→ EXERCISE
An identical copy of the data below is needed.

[RECORDED DATA Boundary: Start]

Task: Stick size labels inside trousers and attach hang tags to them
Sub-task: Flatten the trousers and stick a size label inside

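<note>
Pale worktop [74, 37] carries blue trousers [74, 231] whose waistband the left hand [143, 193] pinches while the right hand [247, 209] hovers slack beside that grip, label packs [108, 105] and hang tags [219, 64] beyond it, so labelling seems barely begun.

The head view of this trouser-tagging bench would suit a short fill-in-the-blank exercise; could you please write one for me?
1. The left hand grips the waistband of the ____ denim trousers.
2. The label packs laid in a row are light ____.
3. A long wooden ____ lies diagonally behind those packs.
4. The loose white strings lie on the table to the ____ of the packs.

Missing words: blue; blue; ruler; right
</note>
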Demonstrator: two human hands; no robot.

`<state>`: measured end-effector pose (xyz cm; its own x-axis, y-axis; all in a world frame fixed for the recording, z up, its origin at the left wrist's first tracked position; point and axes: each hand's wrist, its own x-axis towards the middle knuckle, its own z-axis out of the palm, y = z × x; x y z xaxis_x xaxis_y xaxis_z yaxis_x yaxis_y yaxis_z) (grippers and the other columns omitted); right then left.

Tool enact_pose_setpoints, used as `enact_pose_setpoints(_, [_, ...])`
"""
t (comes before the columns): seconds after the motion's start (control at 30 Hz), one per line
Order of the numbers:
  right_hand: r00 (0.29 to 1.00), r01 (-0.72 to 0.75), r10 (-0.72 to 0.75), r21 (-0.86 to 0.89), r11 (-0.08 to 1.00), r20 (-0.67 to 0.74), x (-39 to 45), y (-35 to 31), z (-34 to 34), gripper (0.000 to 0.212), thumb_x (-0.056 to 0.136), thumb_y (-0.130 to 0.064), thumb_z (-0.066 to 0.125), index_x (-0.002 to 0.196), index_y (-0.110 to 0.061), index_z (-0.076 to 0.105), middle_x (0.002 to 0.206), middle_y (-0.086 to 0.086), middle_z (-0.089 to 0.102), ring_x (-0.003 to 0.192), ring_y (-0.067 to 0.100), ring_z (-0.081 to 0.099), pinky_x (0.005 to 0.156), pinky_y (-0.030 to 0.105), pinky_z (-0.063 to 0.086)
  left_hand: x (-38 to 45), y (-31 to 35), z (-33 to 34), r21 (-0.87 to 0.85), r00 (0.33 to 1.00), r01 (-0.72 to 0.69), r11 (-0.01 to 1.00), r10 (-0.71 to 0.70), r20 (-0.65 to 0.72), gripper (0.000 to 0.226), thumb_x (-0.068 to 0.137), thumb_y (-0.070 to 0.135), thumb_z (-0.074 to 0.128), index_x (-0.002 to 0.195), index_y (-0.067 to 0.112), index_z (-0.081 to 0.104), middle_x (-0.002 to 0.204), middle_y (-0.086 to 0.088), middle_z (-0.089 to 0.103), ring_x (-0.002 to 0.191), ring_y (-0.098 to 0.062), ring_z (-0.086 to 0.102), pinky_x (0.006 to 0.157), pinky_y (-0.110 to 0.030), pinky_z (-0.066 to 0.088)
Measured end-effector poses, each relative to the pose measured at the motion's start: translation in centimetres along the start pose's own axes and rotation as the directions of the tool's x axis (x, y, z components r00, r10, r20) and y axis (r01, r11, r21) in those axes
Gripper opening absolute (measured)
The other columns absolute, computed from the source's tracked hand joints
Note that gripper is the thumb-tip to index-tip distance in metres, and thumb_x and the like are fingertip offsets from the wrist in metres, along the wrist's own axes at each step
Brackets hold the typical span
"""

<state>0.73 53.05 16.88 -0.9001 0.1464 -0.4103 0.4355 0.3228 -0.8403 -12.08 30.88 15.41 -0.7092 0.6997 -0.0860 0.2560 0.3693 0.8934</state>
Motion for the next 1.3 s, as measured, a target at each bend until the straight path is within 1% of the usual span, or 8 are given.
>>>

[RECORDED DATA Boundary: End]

→ EXPECTED ANSWER
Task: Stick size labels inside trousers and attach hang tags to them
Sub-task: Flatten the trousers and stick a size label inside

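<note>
Pale worktop [74, 37] carries blue trousers [74, 231] whose waistband the left hand [143, 193] pinches while the right hand [247, 209] hovers slack beside that grip, label packs [108, 105] and hang tags [219, 64] beyond it, so labelling seems barely begun.

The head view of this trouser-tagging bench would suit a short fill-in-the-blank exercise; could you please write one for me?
1. The left hand grips the waistband of the ____ denim trousers.
2. The label packs laid in a row are light ____.
3. A long wooden ____ lies diagonally behind those packs.
4. The loose white strings lie on the table to the ____ of the packs.

Missing words: blue; blue; ruler; right
</note>
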Demonstrator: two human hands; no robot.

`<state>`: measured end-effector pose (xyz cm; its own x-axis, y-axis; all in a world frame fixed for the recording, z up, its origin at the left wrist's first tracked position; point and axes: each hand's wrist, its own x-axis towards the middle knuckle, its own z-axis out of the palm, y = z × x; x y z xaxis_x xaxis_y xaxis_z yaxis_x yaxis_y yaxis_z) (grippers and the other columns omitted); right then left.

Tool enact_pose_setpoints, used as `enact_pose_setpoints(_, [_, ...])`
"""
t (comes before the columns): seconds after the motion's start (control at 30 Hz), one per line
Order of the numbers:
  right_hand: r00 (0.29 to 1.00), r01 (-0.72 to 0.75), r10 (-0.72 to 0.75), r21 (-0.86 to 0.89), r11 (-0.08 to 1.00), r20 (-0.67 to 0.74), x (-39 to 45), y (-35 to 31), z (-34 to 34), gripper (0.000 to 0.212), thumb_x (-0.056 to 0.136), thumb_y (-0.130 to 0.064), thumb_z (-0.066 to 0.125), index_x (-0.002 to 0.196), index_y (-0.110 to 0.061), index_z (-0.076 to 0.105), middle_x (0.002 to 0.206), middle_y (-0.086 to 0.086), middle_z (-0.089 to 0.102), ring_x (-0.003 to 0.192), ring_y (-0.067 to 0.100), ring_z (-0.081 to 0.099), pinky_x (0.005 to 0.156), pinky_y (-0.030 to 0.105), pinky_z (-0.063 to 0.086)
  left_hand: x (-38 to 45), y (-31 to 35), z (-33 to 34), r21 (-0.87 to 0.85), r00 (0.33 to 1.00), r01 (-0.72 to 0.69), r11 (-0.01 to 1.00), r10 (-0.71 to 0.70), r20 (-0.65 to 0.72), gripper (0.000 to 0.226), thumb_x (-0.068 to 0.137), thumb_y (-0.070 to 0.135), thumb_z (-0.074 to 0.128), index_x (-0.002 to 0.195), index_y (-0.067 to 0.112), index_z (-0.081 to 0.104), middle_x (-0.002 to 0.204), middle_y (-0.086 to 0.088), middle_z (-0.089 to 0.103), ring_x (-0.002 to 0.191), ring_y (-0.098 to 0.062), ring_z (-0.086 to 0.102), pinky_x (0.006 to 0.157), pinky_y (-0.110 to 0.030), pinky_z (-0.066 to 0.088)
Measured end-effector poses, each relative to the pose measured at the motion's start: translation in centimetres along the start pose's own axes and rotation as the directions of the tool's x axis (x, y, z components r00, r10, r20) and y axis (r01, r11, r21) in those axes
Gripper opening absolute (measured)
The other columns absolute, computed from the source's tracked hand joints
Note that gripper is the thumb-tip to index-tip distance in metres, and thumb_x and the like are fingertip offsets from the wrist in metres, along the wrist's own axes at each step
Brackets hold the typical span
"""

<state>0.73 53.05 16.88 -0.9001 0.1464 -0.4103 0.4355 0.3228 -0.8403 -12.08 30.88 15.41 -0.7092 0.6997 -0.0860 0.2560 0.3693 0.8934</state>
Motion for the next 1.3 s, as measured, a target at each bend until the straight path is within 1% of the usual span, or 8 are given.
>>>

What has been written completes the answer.